L’école est la parfaite illustration de la mauvaise gestion de l’épidémie. Valérie Pécresse avait proposé de décaler la rentrée d’une semaine pour permettre à tous les acteurs d’être prêts. Elle n’a pas été écoutée. Depuis le 3 janvier, la pagaille est immense : des files d’attente de parents avec leurs enfants devant les pharmacies et un protocole changé trois fois en dix jours. Il aurait fallu se concerter avec les parents, les enseignants et les élus locaux. Il faut évidemment laisser les écoles ouvertes mais en se donnant les moyens de leur sécurisation : ventilation et tests. En Allemagne, l’État pour la ventilation des bâtiments. En tant que maire, je n’ai même pas reçu de conseils pour savoir quel matériel acheter. Mais il faut aussi tester différemment et systématiquement. En Angleterre, depuis mars dernier, collégiens et lycéens font deux autotests par semaine chez eux. S’ils sont positifs, ils ne vont tout simplement pas à l’école. Chaque fois que j’ai posé la question, le gouvernement m’a assuré que ça allait être fait. C’est le règne de la parole magique : parce que c’est annoncé, c’est effectif. Autre exemple : le 5 janvier, Boris Johnson indiquait qu’en décembre, 10 millions de tests avaient été faits par jour en moyenne, en Grande-Bretagne. En France, Gabriel Attal en promettait 10 millions par semaine. Et pourtant Jean Castex et Olivier Véran clamaient à l’Assemblée que nous étions le pays qui testait le plus. C’est par la répétition de ce type d’affirmations fausses qu’on ruine la crédibilité de la parole publique et la confiance des citoyens.
Les exemples à l’étranger laissent néanmoins penser qu’Omicron serait moins dangereux…
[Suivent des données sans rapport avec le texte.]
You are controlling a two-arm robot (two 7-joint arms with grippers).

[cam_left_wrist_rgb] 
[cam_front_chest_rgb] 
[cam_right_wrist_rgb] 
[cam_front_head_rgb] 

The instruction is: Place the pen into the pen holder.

Il faut être prudent. Il y a proportionnellement moins d’hospitalisations avec Omicron, mais est-ce parce qu’il est moins grave ou parce que nous sommes vaccinés ? Il reste que la masse de gens contaminés avec Omicron est telle que le nombre total d’hospitalisations augmente. Quant à Delta, il n’a pas disparu. Avec 12 à 13% de Delta résiduels et une population infectée quotidienne totale de 300 000, ça représente 30 000 cas. Ensuite, on ne connaît pas les effets à long terme d’Omicron, notamment neurologiques. Laisser circuler le virus n’a donc rien d’anodin. Enfin, le gouvernement évite de parler d’un sujet grave : la vague de mortalité de tous les patients qui n’ont pas le Covid – cancers, maladies du cœur ou psychiatriques – et qu’on ne peut pas traiter faute de personnel ou de place. Le British Medical Journal évoque plusieurs milliers de morts de cancers supplémentaires dans les cinq ans à venir en Grande-Bretagne faute de prise en charge précoce. Déjà les cancérologues de mon hôpital m’expliquent qu’ils revoient des formes évoluées de cancer qui avaient disparu. Une augmentation significative de la mortalité des cancers du sein, de la prostate et de l’intestin est à craindre pendant dix ans. Il faut une stratégie nationale pour les traiter.
Le système hospitalier peut-il tenir ?
Il est déjà en train d’exploser, il y a des gens que l’on ne soigne plus. Il faudrait ouvrir des lits comme l’a fait la Grande-Bretagne, et mieux faire fonctionner le public avec le privé. Rien n’est pensé, tout est désorganisé. À la désorganisation se mêle le sentiment d’abandon du personnel soignant avec une immense déception après le « Ségur ».
Olivier Véran annonçait que la vague actuelle pourrait être la dernière. Partagez-vous ce constat ?
Aucune base scientifique ne permet de l’affirmer. Seulement l’approche des élections, c’est purement électoraliste. Tant qu’on n’aura pas vacciné le monde entier, on aura des usines à variants.